▶ **Assignment**: Copy every line from the one that holds "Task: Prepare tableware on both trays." to the end of the records below, exactly and with nothing else, but without any pictures.

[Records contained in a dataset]
_ _ _

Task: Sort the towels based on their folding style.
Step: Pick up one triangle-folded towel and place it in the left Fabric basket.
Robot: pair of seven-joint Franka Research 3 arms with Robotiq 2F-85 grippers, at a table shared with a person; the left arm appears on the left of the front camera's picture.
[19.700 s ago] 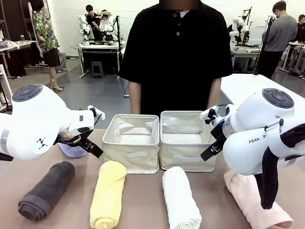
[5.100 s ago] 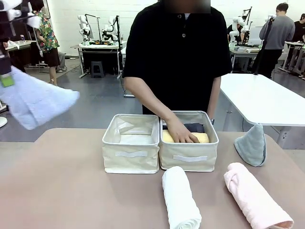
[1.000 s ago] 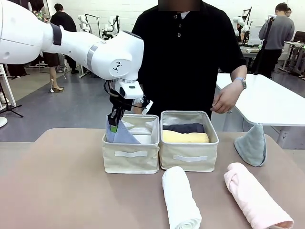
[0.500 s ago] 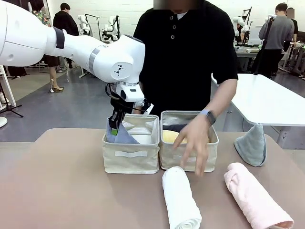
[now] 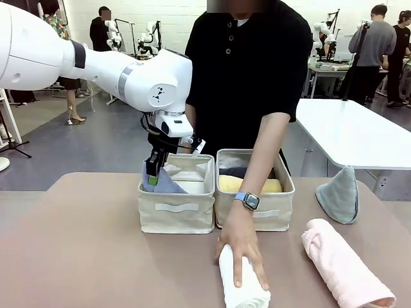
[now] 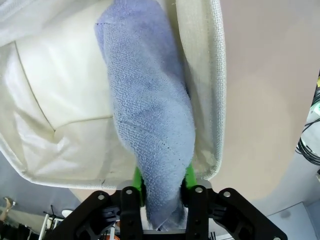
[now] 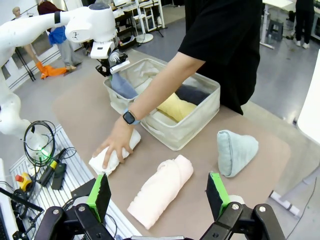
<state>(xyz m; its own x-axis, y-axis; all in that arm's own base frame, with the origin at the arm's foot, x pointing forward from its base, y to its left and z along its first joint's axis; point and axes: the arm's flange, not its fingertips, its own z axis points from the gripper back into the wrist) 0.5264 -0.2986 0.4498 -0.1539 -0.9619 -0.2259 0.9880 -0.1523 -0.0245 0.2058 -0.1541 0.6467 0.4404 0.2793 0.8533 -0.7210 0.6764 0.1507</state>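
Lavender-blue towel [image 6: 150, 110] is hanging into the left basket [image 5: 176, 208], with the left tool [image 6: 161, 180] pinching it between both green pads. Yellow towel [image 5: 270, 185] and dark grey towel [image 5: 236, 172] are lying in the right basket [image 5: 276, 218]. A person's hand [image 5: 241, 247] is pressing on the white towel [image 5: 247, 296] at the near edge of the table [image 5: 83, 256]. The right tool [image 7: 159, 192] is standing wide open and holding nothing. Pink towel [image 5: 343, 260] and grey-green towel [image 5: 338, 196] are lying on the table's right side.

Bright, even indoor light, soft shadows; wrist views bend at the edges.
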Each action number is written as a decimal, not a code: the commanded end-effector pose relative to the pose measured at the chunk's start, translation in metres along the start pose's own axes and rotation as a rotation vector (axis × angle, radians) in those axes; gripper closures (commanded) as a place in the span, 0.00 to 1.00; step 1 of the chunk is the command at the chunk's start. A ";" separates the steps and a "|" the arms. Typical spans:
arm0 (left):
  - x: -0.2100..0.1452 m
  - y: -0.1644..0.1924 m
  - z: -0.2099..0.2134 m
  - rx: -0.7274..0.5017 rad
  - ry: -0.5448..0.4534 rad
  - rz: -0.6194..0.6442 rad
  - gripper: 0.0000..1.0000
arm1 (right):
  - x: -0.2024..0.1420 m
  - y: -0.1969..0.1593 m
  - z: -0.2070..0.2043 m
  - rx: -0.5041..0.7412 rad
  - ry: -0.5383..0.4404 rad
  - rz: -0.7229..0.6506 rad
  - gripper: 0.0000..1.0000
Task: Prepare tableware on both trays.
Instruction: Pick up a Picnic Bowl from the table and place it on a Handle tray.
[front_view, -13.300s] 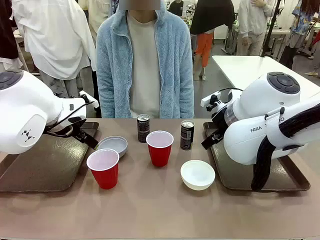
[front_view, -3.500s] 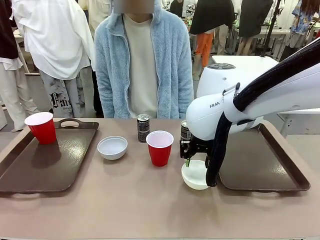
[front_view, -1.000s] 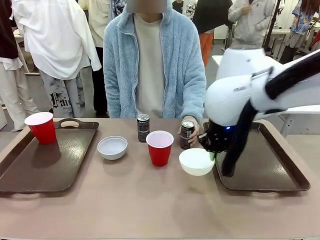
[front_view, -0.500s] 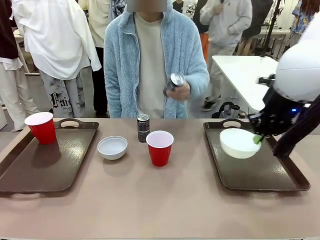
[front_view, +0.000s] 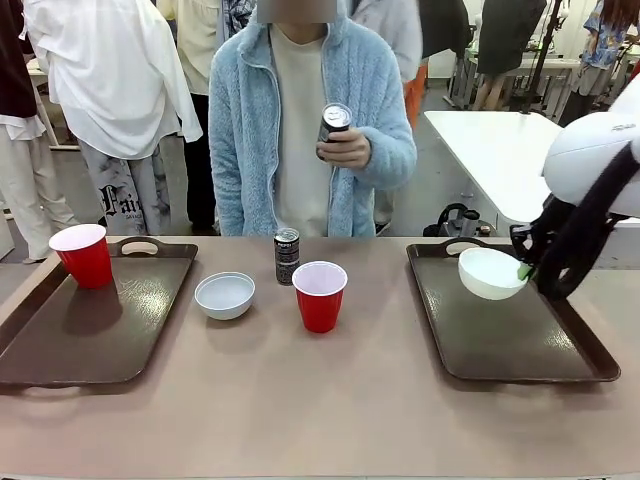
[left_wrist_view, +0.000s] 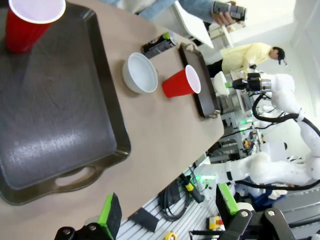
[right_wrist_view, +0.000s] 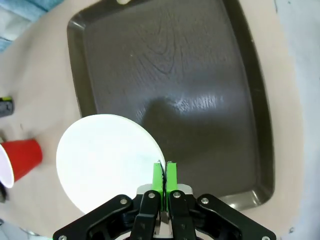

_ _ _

▶ **Result**:
Task: Prepare tableware on both trays.
Instruction: Pick up a Picnic Bowl from the table and place it on a Handle tray.
[front_view, -13.300s] 
[front_view, -3.500s] 
[front_view, -1.000s] 
[front_view, -0.500s] 
[front_view, +0.000s] 
[left_wrist_view, +0.000s] 
[right_wrist_view, +0.000s] 

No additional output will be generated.